Amazon (AMZN) has shown robust performance with an +18.9% return over the past month compared to the S&P 500's +9.8% increase. This trend reflects investor optimism surrounding both earnings estimates and revenue growth. However, a closer examination is warranted.

Earnings Per Share (EPS)

The consensus earnings forecast for the current quarter stands at $1.34, representing an 8.9% year-over-year increase. A slight decline of -1.1% in the estimate over the last 30 days suggests that while projections have trended positively, analysts may be moderating their expectations slightly.

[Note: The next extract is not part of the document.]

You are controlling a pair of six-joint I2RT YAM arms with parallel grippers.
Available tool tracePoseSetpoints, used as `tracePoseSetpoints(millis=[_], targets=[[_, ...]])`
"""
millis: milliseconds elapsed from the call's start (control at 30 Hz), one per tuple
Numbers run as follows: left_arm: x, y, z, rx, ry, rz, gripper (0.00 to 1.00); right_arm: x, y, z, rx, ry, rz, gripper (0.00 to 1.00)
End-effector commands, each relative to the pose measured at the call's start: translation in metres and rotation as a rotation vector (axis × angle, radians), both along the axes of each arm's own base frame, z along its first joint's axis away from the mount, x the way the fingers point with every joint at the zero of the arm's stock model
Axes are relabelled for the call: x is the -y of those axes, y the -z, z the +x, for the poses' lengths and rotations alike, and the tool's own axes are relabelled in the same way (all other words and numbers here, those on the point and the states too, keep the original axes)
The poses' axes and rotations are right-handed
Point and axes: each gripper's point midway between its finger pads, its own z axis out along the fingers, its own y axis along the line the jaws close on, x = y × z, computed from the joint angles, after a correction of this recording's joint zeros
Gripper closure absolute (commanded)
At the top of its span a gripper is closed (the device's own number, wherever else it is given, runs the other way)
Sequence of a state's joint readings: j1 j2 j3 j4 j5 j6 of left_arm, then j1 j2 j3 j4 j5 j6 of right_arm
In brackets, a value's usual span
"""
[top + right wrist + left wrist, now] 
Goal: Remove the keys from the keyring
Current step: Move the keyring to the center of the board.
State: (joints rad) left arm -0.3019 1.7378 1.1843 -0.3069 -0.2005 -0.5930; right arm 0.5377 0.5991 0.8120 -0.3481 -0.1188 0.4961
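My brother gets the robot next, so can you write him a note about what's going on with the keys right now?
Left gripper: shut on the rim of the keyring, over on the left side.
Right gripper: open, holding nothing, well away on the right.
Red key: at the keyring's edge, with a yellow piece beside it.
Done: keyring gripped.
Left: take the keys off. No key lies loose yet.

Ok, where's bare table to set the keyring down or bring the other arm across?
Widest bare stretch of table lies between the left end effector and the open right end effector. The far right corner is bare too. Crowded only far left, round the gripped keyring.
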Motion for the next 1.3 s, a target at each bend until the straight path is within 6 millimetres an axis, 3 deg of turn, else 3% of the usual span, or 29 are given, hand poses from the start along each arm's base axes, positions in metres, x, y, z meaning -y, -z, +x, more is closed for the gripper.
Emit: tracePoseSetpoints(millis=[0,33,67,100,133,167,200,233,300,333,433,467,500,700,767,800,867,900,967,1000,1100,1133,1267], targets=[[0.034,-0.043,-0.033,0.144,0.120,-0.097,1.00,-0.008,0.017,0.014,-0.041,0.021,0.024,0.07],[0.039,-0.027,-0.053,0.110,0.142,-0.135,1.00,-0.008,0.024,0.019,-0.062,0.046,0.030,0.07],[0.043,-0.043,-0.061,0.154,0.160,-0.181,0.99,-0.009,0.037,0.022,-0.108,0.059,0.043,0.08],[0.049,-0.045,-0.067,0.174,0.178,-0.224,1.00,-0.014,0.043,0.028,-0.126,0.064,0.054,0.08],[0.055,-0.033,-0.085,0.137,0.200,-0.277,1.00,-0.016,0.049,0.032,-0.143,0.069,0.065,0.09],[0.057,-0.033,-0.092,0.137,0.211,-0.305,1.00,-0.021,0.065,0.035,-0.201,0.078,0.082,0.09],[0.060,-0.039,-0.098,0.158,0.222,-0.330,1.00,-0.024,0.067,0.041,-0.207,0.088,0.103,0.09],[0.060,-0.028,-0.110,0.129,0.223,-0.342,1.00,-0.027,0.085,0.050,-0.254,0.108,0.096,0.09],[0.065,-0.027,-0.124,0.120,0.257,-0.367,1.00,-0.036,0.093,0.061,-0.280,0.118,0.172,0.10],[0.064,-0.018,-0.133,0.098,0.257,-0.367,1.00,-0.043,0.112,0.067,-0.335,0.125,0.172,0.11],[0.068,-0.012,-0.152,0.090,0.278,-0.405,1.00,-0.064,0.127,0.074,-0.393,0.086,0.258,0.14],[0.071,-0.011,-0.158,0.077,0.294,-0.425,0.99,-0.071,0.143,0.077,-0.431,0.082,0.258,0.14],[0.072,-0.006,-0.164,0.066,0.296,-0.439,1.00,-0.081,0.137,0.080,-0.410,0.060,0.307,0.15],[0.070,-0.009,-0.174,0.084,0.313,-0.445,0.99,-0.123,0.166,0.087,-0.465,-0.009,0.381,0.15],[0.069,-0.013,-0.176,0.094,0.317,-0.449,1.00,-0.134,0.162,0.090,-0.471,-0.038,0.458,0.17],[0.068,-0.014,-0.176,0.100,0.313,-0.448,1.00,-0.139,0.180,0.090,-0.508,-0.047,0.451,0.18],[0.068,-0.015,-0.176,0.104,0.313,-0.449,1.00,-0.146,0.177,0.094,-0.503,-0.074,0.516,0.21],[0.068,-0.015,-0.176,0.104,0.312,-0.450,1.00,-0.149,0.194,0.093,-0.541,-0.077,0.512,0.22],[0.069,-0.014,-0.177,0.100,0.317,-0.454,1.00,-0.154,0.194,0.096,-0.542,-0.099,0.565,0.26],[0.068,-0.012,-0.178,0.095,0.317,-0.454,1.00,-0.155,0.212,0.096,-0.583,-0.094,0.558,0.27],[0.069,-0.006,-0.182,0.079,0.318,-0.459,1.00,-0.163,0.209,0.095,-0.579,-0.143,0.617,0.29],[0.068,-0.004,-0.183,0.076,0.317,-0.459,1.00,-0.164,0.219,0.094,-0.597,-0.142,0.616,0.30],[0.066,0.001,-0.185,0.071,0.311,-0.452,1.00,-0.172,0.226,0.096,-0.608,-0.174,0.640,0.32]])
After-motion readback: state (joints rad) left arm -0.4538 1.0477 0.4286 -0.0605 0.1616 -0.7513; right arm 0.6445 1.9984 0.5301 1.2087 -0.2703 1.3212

For the fiscal year, expected EPS of $6.30 demonstrates a strong 13.9% year-over-year growth, with a marginal increase of +1% in estimates recently. The next fiscal year indicates another rise to $7.22, maintaining a solid growth expectation of +14.5%.

Revenue Growth

Amazon's revenue projections are equally encouraging, with a current quarter estimate of $161.8 billion—an increase of 9.3%. For the fiscal years ahead, estimates reaching $693.74 billion and $761.45 billion forecast growth rates of +8.7% and +9.8%, respectively. This reinforces the narrative that Amazon is maintaining strong demand and operational capacity to support sustainable revenue growth.

Valuation Metrics

The report indicates a Zacks Style Score of D, suggesting that Amazon's stock is currently overvalued relative to its peers. This might raise concerns among investors looking to enter or hold the stock, as overvaluation can create potential risk if the market corrects.

Conclusion

Overall, while Amazon shows promise in terms of EPS and revenue growth, the downtick in earnings estimates alongside a poor valuation score could temper enthusiasm. A Zacks Rank of #3 (Hold) signifies that performance may align closely with the broader market, suggesting caution but also potential for continued momentum. Therefore, while prospects look promising, investors should weigh the valuation concerns against expected growth.